What you have to do -> Throughout the listing below, show every line in which "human" occurs.
[Opening Information supplied section]
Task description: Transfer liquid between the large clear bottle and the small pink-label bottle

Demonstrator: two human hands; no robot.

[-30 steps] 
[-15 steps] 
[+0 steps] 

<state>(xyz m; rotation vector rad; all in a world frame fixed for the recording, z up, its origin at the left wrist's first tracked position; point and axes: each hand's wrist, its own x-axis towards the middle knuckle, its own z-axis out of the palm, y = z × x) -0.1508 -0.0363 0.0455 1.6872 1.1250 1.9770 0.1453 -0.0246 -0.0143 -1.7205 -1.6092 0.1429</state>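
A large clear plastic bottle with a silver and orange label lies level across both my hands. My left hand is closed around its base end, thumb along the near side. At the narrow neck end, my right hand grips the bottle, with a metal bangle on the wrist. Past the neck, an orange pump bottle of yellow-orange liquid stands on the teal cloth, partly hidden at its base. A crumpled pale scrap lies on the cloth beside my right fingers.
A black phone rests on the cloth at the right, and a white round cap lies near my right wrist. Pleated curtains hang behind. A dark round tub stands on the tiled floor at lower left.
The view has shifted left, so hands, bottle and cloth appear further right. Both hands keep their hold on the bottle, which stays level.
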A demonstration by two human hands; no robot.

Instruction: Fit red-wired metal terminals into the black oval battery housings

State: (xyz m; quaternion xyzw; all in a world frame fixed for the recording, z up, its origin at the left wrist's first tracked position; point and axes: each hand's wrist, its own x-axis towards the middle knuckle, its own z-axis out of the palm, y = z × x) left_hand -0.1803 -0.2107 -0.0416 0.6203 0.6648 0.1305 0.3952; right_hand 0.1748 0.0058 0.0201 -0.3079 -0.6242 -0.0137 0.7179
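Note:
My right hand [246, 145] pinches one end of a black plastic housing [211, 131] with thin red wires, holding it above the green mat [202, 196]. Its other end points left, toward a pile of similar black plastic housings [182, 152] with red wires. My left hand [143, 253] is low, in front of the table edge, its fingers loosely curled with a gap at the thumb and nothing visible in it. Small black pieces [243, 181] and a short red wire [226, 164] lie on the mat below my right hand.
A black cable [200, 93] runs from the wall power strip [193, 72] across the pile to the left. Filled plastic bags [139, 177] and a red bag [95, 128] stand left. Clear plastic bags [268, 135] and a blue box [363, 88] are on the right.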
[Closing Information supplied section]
Reply ->
Demonstrator: two human hands; no robot.
A demonstration by two human hands; no robot.

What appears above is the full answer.